Is there a clean & easy way to set up a test for a Channels Worker process?
In the ideal world, I could set up a test and run the (async) worker processes in the same event loop that pytest uses, communicating among those workers using the InMemoryChannelLayer.
I’m trying to use pytest. That may or may not be the wrong choice here.
Side note 1: This is the first time I’ve ever tried writing real tests for a real system. This will become more apparent if I need to ask follow-up questions on any information supplied.
I’ve tried configuring a fixture to start the worker process, but (appropriately enough) it doesn’t return so the tests don’t proceed.
I tried launching the test in a separate thread, but that throws an error about not having an event loop.
I tried creating a custom version of the runworker command’s handle method to pass the main thread’s event loop to it. At the time the fixure runs, there is no event loop.
I’ve backed off this idea for the sake of making progress with the tests themselves.
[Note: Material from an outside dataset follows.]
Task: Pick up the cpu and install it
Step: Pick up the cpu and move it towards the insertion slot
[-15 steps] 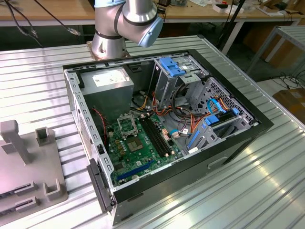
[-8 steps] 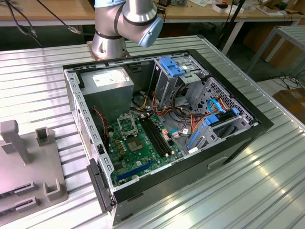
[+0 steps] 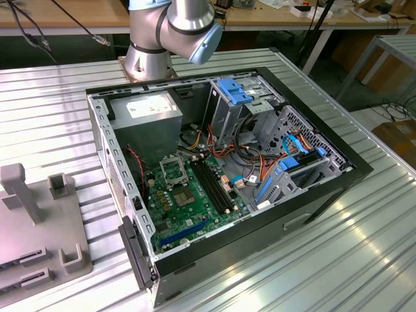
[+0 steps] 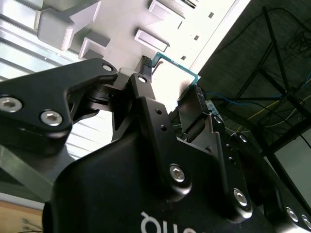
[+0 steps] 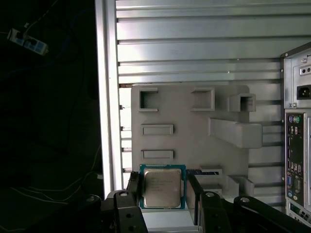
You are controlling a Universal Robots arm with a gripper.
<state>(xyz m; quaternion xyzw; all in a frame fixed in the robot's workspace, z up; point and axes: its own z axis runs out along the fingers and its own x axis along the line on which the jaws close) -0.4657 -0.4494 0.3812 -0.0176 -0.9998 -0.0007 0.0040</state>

What I’m currently doing is running the tests against a separate runworker process through the redis channel layer. It works, and it’s actually quite satisfactory for what I am really trying to accomplish with this.
(That also means that I don’t have the code handy to show what I’ve tried. I can pull a copy for anyone wanting a good laugh.)
Side note 2: I’m not sending messages to the workers directly. The workers are driven by an AsyncWebsocketConsumer. In the real application, the browser sends the message to the consumer. The consumer decides which worker will handle each message, and effectively forwards the message to the appropriate worker. So my test creates the instance of the WebsocketCommunicator and sends the messages to it, allowing it to forward the messages as appropriate.
In the ideal world, I would have tests that put messages directly in the channel layer for each worker, testing them independently of the consumer, but that’s a different issue.
All thoughts, ideas, comments, suggestions, recommendations, conjectures, wild guesses, etc are appreciated. Given the current state of the project this is as much an academic exercise as anything else. I can continue with the process I have now and not lose any functionality that I’m concerned about.